A Physics-Based Framework for Estimating Real-Time Platoon Energy Savings

Abstract

Platooning is a strategy that aims to reduce aerodynamic drag and fuel consumption by driving trucks closely behind each other. However, the advantages of platooning can be compromised by braking loss, which refers to the extra braking needed to follow trucks on hills and in traffic. Conducting experiments to determine the benefits of platooning is time-consuming and resource-intensive, prompting the search for a method to estimate these benefits.

This thesis introduces a framework that allows operators to predict energy savings during platooning, even when braking is involved, providing immediate feedback to platoon operators. The physics-based framework applies to various types of road vehicles. The dissertation outlines practical approaches to implement the framework in real-time, such as a new adaptive estimation of braking loss based on vehicle wheelspeed and a method to query hyperlocal wind data, although the latter did not enhance correlation.

The validity of the framework is confirmed through robust regression analysis of more than 8000 different pairwise comparisons from experimental platoon trials, with the estimated energy change often closely matching the actual energy change and an R-Squared value exceeding 0.68 in the model. The proposed methods for estimating braking losses are relatively resistant to errors in drag and rolling resistance, but errors in mass can skew the results by a factor of two. Furthermore, a logistic regression classification approach is introduced to use the framework for making go/no-go decisions, enabling users to specify their desired confidence level. The classification approach demonstrated a 73.5% accuracy when applied to unseen on-road platooning data.

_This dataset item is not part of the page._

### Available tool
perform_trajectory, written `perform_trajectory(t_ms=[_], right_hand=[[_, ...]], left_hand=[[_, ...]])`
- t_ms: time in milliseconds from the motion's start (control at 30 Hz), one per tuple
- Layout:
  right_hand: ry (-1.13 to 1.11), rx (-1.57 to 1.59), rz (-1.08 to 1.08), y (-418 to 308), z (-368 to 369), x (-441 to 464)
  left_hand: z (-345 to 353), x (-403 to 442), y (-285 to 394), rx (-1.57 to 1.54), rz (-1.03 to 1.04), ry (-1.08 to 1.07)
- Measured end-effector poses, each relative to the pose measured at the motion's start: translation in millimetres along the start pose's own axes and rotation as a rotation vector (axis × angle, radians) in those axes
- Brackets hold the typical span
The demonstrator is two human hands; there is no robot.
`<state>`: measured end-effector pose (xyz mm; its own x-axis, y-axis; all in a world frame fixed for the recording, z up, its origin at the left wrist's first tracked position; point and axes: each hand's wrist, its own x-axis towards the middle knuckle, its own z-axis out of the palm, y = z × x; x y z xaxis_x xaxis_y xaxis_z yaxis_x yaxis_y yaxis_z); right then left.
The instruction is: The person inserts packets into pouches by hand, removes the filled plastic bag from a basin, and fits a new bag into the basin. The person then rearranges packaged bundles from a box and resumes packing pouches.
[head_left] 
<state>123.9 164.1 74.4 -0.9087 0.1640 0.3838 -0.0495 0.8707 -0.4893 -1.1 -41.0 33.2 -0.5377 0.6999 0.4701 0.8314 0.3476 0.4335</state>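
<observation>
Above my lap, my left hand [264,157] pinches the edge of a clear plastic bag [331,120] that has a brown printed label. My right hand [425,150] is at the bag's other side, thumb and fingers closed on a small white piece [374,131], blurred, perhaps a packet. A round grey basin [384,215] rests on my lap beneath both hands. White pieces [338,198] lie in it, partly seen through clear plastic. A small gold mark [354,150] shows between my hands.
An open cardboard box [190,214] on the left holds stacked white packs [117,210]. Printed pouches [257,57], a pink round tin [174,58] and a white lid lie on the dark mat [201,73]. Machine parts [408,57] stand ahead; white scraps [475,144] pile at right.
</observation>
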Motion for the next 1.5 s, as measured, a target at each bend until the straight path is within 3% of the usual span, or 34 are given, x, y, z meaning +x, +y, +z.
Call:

The framework effectively distinguishes the energy impacts of platooning from other vehicle energy consumption. It is grounded in physics, adaptable, capable of real-time operation without the need for a simultaneous reference, sensitive to various parameterizations and signal inaccuracies, and can provide clear feedback to platoon operators on energy savings with a binary outcome. Ultimately, this research can help platoon operators optimize their energy efficiency by offering realistic fuel savings expectations and guiding decisions about when to engage in platooning.